> TASK OBJECTIVE:
Beneath this instruction is a block of data; output from it exactly the lines that run from the one containing "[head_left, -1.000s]" through the one containing "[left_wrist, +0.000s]", inclusive.

Records from a data collection
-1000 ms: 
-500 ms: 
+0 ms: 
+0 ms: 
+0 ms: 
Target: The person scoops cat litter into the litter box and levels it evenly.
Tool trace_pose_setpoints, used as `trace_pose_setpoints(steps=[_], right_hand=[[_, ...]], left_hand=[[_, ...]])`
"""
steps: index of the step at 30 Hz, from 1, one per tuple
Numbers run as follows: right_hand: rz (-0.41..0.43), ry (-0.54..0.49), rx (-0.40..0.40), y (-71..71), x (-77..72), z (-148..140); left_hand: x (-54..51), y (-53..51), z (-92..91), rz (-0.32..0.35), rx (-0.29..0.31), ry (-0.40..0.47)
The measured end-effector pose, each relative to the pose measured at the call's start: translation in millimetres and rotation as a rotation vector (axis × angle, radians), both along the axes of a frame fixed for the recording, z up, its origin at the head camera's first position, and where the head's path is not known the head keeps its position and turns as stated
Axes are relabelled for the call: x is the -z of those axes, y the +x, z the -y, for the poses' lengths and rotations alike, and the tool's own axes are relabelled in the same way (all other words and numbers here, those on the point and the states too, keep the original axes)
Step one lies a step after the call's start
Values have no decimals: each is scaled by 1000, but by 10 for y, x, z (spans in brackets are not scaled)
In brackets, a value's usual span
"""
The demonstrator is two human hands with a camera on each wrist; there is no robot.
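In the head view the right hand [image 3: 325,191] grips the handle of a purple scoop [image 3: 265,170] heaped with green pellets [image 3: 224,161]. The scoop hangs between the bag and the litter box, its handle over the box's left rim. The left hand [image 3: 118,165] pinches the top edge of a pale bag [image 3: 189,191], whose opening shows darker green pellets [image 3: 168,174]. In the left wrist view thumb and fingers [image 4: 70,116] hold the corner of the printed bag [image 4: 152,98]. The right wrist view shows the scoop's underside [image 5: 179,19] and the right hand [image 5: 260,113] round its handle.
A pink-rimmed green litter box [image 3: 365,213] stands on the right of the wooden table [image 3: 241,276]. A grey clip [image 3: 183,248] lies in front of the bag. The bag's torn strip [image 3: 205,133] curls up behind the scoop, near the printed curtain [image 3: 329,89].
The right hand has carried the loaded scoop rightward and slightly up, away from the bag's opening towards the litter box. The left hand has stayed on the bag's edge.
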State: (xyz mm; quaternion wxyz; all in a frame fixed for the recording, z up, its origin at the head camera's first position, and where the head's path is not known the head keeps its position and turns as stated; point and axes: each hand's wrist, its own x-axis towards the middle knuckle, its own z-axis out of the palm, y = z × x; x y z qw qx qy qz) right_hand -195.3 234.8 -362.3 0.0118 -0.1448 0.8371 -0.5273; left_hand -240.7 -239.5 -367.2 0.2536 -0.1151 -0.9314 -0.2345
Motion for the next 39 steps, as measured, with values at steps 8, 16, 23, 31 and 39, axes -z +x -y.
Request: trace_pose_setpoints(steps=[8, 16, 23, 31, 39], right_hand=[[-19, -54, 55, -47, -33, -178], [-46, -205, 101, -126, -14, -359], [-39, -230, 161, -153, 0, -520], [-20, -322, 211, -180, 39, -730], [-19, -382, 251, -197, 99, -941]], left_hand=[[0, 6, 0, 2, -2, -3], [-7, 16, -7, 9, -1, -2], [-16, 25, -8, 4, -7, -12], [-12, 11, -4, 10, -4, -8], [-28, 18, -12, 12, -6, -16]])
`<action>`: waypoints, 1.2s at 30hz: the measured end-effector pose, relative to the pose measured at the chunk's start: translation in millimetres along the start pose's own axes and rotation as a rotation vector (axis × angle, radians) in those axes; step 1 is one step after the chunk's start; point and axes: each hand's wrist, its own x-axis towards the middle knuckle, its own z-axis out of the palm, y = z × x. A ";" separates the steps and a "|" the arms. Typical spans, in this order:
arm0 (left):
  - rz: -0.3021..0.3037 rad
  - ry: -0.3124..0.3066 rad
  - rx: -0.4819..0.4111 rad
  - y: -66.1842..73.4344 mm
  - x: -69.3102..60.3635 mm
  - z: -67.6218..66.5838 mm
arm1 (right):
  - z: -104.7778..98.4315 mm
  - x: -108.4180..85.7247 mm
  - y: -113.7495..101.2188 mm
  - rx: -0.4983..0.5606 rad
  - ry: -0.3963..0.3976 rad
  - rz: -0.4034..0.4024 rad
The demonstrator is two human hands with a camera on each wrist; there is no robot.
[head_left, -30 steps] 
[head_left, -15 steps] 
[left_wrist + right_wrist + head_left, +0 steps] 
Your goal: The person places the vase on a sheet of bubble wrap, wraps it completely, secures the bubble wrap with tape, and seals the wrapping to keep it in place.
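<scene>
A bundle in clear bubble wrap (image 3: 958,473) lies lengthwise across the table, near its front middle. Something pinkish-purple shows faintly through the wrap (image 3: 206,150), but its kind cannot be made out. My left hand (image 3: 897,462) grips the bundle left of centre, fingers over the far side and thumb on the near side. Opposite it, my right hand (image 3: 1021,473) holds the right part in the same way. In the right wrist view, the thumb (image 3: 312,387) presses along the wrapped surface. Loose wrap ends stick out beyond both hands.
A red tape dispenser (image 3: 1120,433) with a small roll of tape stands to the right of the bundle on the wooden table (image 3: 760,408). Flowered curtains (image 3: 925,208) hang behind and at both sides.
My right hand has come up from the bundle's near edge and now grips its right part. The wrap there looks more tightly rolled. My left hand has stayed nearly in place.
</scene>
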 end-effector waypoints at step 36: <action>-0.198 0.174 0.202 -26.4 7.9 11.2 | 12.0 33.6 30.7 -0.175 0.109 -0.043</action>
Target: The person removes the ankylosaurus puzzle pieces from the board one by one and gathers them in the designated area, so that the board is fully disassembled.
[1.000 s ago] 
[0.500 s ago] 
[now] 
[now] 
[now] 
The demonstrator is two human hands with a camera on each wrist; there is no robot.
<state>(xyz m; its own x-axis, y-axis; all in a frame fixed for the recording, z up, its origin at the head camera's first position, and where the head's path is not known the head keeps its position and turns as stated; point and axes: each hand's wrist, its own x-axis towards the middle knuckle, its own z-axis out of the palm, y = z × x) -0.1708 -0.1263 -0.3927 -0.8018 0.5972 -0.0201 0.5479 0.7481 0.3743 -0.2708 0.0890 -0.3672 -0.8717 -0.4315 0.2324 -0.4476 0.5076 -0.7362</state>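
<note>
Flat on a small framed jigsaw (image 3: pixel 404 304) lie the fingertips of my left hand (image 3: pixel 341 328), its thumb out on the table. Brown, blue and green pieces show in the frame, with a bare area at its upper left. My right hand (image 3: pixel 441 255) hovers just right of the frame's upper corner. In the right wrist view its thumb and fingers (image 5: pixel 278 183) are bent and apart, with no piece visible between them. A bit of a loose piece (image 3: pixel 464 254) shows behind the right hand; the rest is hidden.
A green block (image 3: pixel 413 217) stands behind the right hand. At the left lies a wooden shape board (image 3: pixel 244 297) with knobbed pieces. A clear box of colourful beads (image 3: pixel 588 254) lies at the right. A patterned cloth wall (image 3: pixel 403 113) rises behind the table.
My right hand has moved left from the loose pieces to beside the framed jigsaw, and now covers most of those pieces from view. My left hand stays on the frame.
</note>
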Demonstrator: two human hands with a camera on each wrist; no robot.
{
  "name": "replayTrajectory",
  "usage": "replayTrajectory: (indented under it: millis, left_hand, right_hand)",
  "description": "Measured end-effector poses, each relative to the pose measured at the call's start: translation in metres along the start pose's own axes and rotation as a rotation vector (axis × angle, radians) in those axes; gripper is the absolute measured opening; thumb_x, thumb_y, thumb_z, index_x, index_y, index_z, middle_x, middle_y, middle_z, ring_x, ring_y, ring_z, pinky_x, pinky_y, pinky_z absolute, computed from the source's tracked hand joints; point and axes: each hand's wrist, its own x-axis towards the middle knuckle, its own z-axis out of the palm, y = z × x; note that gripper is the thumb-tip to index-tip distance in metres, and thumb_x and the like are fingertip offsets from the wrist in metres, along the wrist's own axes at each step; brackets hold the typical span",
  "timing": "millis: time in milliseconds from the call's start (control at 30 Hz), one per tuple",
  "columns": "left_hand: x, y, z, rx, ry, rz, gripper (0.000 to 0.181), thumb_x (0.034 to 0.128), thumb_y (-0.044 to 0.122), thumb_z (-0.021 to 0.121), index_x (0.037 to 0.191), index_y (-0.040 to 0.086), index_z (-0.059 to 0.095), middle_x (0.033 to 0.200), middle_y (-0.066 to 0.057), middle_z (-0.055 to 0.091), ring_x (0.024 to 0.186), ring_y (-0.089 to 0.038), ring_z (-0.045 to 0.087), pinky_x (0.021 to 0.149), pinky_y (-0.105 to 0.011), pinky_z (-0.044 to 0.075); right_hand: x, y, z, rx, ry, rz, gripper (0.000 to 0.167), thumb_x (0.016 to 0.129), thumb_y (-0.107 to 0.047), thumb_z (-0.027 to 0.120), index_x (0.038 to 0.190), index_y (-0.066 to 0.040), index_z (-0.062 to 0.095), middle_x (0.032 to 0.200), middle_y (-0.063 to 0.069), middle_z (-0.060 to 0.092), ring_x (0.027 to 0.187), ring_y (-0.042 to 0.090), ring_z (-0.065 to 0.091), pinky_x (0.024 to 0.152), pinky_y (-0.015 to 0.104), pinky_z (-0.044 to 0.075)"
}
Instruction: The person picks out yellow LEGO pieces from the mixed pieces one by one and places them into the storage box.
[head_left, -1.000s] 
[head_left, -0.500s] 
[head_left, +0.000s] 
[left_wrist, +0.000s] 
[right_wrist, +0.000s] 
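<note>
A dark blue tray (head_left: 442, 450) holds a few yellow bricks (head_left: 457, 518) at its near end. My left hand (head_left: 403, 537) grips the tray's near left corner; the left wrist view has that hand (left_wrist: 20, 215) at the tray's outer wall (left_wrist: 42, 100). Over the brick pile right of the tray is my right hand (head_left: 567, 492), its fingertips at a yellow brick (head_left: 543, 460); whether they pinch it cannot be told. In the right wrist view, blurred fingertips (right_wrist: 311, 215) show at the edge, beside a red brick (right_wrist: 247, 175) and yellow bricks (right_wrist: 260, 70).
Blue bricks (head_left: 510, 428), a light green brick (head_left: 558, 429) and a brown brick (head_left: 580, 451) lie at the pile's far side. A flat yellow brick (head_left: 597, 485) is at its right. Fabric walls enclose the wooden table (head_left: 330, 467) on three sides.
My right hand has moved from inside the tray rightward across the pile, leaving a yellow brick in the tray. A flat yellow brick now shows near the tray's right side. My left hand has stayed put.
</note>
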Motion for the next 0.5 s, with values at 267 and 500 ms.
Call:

> EXERCISE SOLUTION:
[head_left, -1.000s] 
[head_left, -0.500s] 
[head_left, +0.000s] 
[left_wrist, +0.000s] 

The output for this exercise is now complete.